Images were recorded by using an inverted 780 Zeiss laser scanning microscope with 20× or 40× objectives. The lasers were set to 405 nm and optimized for collection of emitted light in the 410–489 nm band for DAPI, and an excitation wavelength of 561 nm and optimized for collection of emitted light in the 551–638 nm band for AlexFluor594. The stacks of Z-sections were recorded at 0.8–1.0 μm intervals to encompass the full depth of embryos. Images were processed with ZEN software (Zeiss).
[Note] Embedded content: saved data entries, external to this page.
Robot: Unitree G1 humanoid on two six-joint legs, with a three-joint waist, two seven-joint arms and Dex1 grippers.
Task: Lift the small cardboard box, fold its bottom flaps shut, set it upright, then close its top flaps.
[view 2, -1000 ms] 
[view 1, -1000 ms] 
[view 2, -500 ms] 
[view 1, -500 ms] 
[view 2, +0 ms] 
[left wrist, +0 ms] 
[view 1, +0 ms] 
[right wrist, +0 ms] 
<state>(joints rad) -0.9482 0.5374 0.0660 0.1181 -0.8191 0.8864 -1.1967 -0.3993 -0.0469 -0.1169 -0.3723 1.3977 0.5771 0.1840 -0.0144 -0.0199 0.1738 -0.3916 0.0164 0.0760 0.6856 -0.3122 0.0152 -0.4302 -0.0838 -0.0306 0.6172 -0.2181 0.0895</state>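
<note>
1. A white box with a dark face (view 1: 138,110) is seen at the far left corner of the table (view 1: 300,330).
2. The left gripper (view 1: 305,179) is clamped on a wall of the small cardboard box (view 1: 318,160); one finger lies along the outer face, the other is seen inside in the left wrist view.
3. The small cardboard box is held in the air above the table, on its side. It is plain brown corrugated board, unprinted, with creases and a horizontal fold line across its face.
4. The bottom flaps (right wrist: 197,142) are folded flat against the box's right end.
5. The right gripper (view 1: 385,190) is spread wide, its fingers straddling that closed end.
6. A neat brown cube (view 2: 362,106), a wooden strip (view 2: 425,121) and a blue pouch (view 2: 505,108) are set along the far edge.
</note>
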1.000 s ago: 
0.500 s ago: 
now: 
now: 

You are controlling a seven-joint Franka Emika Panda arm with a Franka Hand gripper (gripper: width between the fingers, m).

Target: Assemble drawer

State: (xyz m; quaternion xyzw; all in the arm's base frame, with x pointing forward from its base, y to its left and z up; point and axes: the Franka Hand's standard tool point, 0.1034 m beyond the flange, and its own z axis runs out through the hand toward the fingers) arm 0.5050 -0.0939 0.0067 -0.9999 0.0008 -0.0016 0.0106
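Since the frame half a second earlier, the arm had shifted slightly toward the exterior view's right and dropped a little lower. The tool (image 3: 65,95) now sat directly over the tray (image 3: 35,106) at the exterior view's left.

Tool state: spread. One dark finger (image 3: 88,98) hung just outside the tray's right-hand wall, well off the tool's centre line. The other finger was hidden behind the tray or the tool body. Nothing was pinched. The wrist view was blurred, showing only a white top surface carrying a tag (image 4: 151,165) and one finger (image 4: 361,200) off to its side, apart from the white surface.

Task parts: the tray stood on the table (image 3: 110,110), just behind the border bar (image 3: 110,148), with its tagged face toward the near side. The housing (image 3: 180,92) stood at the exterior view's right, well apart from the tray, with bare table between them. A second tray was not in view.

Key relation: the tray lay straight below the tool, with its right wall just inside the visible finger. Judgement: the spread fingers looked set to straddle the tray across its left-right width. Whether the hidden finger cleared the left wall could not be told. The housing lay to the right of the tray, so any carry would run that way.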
Time-lapse imaging of embryo development in EPSCM

Transgenic Oct4–GFP four-cell to eight-cell embryos were cultured in a gelatinized 96-well plate in EPSCM. At 80 h in EPSCM, the embryos were imaged on a Leica AF6000 fluorescence microscope. The microscope stage and objectives were enclosed by a cage incubator and maintained at 37 °C, 5% CO2. A 20× objective was used for all positions. Time-lapses were acquired using a GFP filter-set and transmitted light images were sequentially captured. Images were acquired at 30 min intervals for 55 h in total. The image sequence was exported as an .avi file.

Statistical analysis

No statistical methods were used to predetermine sample size. The experiments were not randomized. The investigators were not blinded to allocation during experiments and outcome assessment. Experimental data are shown as mean and s.d. All statistical analyses were either conducted with Prism (GraphPad) or are specified in the relevant sections.

Data availability

The sequencing data (RNA-seq, ChIP–seq) have been deposited in the European Nucleotide Archive under accession number ERP005641. All other data are available from the corresponding author upon reasonable request.